Toward Exa-Scale Computing in CAM-SE

Wednesday, 17 December 2014
David Matthew Hall1, Ram D Nair2 and Henry M Tufo III1, (1)University of Colorado at Boulder, Boulder, CO, United States, (2)National Center for Atmospheric Research, Boulder, CO, United States
According to the top500 website, supercomputers are projected to reach exa-flop scales within the next five years, enabling climate simulations with lateral resolutions that approach or exceed the hydrostatic barrier. This represents a regime-shift away from the familiar climate modeling techniques of the last 40 years into the nonhydrostatic regime where vertical acceleration, gravitational waves, and steep orography must be carefully modeled.
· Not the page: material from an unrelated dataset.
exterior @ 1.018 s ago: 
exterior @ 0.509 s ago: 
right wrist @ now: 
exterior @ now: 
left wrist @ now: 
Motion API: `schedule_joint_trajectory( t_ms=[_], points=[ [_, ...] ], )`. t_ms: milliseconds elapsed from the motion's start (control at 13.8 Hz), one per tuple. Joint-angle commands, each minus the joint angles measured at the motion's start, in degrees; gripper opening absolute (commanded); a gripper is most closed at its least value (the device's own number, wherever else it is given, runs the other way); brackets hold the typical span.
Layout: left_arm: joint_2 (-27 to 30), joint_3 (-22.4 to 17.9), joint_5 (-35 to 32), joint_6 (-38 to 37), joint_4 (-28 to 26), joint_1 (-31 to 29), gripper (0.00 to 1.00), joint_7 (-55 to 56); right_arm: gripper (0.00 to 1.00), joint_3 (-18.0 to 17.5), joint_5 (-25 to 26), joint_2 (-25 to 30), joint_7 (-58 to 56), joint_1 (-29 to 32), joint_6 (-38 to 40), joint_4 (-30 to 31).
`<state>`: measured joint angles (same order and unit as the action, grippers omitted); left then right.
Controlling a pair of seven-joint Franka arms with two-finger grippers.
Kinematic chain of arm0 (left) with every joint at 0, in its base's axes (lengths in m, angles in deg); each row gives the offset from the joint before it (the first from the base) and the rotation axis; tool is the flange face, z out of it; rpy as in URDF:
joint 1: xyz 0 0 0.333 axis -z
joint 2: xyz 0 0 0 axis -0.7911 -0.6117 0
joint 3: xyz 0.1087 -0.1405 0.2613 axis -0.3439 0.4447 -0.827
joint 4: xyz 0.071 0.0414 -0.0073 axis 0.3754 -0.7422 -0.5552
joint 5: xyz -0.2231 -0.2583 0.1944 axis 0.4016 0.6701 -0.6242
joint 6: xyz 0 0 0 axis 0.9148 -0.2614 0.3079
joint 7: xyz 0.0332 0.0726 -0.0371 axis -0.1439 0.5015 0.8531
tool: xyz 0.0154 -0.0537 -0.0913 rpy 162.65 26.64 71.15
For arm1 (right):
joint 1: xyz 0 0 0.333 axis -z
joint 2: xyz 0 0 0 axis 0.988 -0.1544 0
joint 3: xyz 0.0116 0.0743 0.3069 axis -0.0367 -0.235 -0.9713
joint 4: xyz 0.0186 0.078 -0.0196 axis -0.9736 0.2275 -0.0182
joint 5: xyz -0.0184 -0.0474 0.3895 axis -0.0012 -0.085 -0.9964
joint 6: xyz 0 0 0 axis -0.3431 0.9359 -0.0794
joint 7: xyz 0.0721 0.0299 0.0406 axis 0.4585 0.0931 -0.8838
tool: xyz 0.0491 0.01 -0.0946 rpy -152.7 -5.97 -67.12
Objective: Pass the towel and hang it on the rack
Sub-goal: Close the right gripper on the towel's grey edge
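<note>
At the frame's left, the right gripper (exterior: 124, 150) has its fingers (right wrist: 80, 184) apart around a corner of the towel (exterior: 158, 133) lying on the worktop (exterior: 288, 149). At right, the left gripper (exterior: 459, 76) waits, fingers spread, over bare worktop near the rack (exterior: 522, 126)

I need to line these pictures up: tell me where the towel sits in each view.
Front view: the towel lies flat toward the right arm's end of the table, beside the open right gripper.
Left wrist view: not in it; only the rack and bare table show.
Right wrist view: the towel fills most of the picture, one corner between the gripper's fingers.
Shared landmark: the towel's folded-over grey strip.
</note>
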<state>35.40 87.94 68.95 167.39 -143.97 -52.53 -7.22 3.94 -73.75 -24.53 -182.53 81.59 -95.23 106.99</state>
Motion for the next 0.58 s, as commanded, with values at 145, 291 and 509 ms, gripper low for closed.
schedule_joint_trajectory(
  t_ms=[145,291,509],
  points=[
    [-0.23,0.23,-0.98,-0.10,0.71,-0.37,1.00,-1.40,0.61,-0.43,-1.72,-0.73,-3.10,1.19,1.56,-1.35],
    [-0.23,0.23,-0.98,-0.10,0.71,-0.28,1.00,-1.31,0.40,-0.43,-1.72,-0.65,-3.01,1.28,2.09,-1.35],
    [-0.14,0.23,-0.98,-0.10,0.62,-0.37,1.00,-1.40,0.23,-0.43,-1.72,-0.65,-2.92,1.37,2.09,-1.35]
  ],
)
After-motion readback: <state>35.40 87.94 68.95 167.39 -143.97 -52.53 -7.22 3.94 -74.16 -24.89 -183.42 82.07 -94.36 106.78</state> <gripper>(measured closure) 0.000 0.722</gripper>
The CAM-SE atmospheric dynamical-core is well positioned to take advantage of exa-flop supercomputers due to it near-optimal parallel scalability. However, scalability is merely a prerequisite and does not guarantee success. In order to perform accurate simulations, CAM-SE will require an array of new technologies including: nonhydrostatic dynamical solvers, greatly increased vertical accuracy, improved variable-resolution grid capabilities, and the integration of scale-aware physical parameterizations. In this talk, we will discuss the need for these new technologies and present our progress to date in their implementation.